Ralph "Del" Delahaye Paine Jr. (March 31, 1906[1] - January 12, 1991[2]) was an American editor and publisher.
Born in Newark, New Jersey,[2] Paine was the son of author and journalist Ralph Delahaye Paine.[3] Paine had two younger twin brothers, Stuart Douglas Paine, who became an Antarctic explorer,[4] and Philbrook Ten Eyck Paine, born 1910.[3] Paine attended Yale University, where he was a member of Skull and Bones,[5] and graduated in 1929.
After college, Paine was a Wall Street securities analyst for Edward B. Smith & Co.[2] He became a business editor for Time magazine in 1933.[2] Following complaints about the content of Time from businesses during the Great Depression, he was offered the choice between a firing and a promotion provided a suitable replacement could be found.

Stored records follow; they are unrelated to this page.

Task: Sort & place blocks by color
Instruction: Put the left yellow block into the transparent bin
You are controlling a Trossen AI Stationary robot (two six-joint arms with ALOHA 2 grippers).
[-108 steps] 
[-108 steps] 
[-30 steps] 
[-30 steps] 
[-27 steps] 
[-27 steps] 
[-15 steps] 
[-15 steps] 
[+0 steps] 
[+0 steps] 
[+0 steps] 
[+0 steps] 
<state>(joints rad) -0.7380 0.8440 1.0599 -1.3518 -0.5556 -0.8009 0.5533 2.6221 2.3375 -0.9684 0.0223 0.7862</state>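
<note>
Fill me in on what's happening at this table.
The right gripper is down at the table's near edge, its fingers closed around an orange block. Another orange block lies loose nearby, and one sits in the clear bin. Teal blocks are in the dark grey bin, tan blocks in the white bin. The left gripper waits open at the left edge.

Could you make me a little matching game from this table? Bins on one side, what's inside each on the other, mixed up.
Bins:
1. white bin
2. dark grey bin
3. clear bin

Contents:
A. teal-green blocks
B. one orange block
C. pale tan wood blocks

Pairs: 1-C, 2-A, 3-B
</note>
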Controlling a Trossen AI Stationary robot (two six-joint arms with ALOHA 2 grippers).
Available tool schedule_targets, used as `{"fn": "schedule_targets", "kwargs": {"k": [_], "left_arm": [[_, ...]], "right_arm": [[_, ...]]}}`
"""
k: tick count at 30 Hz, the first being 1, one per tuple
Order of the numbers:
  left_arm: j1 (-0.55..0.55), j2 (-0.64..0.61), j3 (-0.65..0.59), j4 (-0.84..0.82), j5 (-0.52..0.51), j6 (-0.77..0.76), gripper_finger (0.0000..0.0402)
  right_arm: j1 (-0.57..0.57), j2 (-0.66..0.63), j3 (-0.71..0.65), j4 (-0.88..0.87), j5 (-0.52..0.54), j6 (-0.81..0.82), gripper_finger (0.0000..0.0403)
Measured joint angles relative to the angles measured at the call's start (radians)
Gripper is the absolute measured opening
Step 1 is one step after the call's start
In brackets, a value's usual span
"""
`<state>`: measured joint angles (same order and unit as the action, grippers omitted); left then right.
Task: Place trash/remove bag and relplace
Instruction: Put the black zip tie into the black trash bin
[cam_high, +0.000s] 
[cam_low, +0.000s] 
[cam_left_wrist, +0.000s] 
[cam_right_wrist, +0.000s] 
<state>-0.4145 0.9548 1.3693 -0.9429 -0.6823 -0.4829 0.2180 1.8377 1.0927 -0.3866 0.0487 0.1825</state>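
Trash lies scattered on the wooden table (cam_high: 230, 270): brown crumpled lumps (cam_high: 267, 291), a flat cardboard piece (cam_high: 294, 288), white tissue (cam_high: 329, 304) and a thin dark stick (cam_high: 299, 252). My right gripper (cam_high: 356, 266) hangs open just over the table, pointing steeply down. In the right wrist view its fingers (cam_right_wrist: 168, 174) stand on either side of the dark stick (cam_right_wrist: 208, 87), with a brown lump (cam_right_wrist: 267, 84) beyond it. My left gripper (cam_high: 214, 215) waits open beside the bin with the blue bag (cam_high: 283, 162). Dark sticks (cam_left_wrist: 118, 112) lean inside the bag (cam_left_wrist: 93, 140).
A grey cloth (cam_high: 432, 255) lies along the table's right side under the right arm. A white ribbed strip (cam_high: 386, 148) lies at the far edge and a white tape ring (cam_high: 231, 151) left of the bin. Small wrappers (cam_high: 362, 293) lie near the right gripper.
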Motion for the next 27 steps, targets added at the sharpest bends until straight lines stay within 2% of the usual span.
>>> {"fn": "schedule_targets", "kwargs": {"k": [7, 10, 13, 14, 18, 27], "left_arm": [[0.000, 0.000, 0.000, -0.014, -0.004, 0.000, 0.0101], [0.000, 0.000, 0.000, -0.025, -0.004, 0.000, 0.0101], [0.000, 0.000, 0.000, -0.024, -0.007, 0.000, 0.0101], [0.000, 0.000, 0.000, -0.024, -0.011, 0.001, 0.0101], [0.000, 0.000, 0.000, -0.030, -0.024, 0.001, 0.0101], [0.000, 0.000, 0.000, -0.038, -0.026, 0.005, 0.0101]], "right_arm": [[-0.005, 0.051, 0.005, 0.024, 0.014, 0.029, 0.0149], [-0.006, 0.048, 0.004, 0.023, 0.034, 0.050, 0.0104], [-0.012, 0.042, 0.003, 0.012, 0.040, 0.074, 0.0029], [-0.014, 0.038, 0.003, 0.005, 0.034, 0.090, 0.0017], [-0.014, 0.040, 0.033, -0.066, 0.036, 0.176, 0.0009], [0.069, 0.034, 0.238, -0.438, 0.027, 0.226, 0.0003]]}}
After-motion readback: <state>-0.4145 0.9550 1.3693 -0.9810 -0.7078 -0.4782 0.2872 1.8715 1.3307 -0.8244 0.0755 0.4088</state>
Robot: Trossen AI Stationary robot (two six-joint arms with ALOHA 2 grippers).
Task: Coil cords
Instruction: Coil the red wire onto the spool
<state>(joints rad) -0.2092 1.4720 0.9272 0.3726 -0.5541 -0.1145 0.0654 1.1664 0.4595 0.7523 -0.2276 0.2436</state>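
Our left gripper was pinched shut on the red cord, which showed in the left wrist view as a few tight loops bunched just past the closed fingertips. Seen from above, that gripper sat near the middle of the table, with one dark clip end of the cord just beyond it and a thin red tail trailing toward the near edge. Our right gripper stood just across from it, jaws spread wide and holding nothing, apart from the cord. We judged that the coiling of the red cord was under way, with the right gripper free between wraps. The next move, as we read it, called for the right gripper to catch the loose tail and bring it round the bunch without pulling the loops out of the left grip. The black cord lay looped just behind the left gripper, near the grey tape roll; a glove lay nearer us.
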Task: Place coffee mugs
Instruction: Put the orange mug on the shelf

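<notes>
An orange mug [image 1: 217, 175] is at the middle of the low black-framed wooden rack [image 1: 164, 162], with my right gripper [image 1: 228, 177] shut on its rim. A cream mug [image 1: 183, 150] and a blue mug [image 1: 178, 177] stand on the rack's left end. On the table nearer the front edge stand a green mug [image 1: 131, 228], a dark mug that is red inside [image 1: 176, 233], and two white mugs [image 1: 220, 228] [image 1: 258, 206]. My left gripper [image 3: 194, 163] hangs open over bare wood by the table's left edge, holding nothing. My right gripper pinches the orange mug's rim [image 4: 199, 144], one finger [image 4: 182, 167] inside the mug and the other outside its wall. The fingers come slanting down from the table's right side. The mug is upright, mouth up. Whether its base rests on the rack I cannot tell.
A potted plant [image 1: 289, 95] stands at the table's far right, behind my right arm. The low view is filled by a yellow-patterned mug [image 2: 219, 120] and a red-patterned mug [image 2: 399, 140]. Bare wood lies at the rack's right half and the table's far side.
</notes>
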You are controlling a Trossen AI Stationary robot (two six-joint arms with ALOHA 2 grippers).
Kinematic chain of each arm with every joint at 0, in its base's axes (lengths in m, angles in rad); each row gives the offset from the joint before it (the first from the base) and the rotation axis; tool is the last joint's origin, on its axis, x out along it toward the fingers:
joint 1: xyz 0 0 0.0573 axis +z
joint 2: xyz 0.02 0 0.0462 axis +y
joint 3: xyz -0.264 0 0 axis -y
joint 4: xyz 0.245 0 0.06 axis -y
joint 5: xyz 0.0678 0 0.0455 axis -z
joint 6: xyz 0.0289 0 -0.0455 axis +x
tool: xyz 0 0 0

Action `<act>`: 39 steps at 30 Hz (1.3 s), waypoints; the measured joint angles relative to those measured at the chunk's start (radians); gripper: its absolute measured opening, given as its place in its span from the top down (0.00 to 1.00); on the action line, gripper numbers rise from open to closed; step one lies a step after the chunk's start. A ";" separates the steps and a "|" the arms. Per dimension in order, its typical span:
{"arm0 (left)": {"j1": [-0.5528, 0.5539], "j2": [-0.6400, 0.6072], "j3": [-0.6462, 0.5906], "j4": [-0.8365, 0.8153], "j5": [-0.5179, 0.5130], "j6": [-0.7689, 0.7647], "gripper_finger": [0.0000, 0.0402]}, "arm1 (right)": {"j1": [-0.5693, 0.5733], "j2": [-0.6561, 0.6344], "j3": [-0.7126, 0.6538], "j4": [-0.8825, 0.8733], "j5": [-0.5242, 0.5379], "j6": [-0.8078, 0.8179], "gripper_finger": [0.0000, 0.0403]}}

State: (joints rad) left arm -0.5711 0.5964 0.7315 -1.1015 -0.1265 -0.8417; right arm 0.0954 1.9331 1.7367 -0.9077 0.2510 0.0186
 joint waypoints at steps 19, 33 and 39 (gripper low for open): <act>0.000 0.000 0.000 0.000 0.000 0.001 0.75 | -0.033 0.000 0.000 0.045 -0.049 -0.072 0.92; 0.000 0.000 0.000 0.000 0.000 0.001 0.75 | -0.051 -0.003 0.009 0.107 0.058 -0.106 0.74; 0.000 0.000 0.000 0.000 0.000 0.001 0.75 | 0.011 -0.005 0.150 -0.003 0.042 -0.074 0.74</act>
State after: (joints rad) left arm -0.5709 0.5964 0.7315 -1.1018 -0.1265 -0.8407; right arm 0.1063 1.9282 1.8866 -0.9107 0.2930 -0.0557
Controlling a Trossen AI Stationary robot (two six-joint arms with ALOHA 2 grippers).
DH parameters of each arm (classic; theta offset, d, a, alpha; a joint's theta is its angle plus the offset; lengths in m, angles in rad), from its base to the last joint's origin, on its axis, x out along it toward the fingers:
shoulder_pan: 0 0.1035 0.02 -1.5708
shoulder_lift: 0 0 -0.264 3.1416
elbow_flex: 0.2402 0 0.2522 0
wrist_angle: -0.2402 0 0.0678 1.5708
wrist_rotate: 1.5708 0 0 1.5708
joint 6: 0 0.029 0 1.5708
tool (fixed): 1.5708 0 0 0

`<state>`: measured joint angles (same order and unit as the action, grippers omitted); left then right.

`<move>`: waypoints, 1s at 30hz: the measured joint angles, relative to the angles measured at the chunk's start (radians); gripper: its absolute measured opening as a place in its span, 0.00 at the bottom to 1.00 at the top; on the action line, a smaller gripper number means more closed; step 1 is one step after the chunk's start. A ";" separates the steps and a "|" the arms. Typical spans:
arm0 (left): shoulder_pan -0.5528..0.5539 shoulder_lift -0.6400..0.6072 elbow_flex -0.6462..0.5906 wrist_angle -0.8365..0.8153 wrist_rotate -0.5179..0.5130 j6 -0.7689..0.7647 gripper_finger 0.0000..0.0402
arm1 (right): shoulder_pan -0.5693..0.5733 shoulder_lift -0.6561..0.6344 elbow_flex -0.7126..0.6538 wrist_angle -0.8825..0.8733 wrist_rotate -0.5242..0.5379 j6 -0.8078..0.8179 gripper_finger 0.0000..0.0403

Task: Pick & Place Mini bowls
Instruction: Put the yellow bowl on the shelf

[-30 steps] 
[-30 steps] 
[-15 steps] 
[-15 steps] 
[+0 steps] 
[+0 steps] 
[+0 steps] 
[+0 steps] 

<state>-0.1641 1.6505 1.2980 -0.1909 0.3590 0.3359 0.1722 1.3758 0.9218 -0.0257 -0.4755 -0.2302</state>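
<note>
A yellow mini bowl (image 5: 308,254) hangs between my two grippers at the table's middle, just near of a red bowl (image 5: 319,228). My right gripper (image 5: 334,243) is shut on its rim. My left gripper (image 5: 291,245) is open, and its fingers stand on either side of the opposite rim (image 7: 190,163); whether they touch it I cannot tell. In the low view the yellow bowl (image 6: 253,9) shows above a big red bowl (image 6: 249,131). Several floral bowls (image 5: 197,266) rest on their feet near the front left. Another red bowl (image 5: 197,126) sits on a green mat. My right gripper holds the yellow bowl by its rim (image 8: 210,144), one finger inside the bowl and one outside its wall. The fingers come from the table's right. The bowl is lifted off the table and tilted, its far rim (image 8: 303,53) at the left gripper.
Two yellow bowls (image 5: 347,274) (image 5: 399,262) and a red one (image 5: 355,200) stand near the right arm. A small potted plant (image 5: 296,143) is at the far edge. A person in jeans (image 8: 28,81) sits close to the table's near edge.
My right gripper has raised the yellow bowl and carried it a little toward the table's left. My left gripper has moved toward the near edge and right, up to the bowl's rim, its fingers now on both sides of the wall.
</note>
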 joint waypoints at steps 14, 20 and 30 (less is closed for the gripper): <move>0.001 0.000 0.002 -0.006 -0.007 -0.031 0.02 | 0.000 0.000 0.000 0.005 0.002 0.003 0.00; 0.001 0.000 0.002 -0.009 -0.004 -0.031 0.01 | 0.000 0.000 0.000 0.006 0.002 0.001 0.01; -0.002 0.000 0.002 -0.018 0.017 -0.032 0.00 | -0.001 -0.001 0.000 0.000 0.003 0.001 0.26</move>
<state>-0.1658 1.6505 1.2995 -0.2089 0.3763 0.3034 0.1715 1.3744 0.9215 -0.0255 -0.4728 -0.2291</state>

Paine lamented "I'm about to be fired unless I can find someone who can satisfy Times advertisers without catering to them." Through Yale law professor William O. Douglas, he found that replacement, Eliot Janeway.[6]
In 1938, he became personal assistant to publisher Henry Luce, the co-founder of Time.[2] During World War II, he was in charge of The March of Time newsreel series and European operations of Time, Inc. publications.[2] When the Nazis invaded France, Paine and other Time, Inc. staffers were forced to flee.[7] He was later a war correspondent in the Pacific.[2]
Paine served as managing editor of Fortune from 1941 to 1953 and, following the departure of Charles Douglas Jackson, publisher from 1953 to 1967. During his tenure, the magazine created its famous Fortune 500 list.[2] Paine clashed with Luce and threatened to resign over Luce's desire to make Fortune more overtly pro-business and create an advisory board for the magazine composed of prominent businessmen.[8] Paine also served as publisher of Architectural Forum from 1954 to 1963 and House and Home from 1962 to 1963.[2]
In 1947, Paine married Nancy White, at the time associate fashion editor of Good Housekeeping and later editor of Harper's Bazaar. It was the second marriage for both of them and it later ended in divorce.[9] [10]
At the time of his death, Paine was president and treasurer of the Vermont real estate holdings company Barton Mountain Corporation.[2]